Horizon Pharma's CEO Hosts Corporate Update Call

| About: Horizon Pharma (HZNP)

Horizon Pharma (NASDAQ:HZNP)

Corporate Update Call

March 27, 2014 07:30 AM ET



Unidentified Company Representative

Good morning everyone. How are you? And thanks for being on the phone line as well. I’d like to welcome you, I apologize for being a little sick, but I’d like to welcome everyone to our investor briefing today.
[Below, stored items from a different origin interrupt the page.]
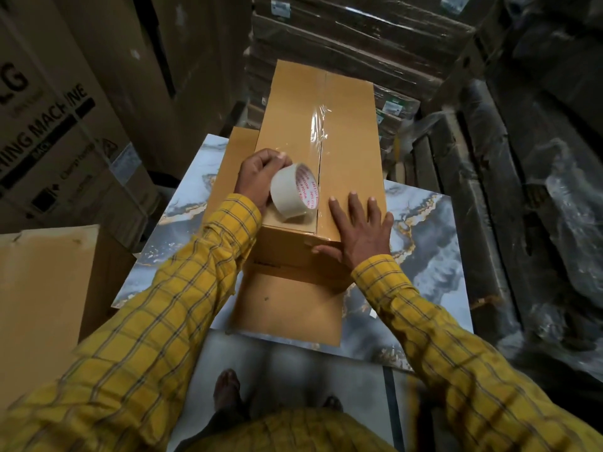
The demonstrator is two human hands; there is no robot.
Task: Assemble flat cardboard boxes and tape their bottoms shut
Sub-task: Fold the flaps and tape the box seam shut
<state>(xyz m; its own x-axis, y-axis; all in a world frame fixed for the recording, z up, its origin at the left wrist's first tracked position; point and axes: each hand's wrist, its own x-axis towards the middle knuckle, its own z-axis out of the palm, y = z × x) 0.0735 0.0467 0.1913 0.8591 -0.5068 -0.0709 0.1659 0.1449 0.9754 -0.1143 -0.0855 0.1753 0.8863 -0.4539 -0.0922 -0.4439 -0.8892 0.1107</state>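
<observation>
Both arms reach forward in yellow checked sleeves; the left hand point(257, 177) is curled, fingers and thumb wrapped in a grip, knuckles up; the right hand point(357, 231) lies flat, palm down, fingers straight and spread, thumb angled inward toward the body; two bare feet show below.

We see long cardboard box point(293, 132) lying on marbled tabletop point(421, 256), clear tape strip point(318, 125) shining along its centre seam. Left hand point(257, 177) grips tape roll point(295, 192) standing on box's near end, beside seam. Right hand point(357, 233) presses flat on box's near right corner, fingers spread. Flat cardboard sheet point(287, 308) lies under box. Yellow checked sleeves point(156, 321) fill foreground; washing-machine carton point(49, 125) stands at left.
</observation>
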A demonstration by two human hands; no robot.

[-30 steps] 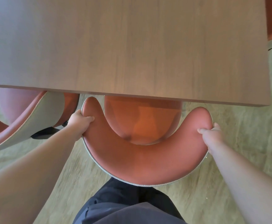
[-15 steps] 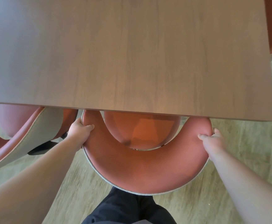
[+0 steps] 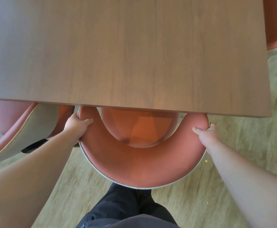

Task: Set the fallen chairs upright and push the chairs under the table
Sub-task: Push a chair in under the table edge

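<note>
You had your left hand and right hand each clamped on an arm tip of the curved terracotta upholstered chair, seat straight ahead between them and already half under the brown wooden table, so both sat equally near.

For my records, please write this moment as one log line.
left hand + right hand: grip curved terracotta chair | seat partly under wooden table
</note>
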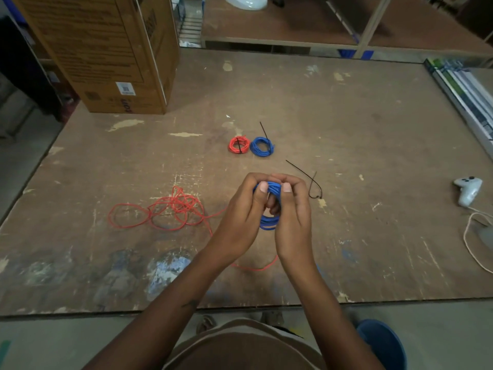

I want to refer you to our forward looking statements of which they’re many, given the transaction that we have underway and refer you to our most recent SEC filings and proxy filings as well. There is investors and security holders are urge to read the registration Form S4 when it comes out which refers to all the key transaction details.

Also today and part of our presentation we’ll be going through both GAAP and non-GAAP financial measures, also refer you to our most recent press releases and 10-K filings for reference to that. We’ll background on Horizon and we have three commercial stage products that are marketed in the United States today. First is DUEXIS approved for the treatment and signs and symptoms of osteoarthritis and rheumatoid arthritis and importantly the decrease of risk of developing upper gastrointestinal ulcers. Also have RAYOS which is approved in July of 2012 for the treatment of rheumatoid arthritis and many other additional autoimmune indications.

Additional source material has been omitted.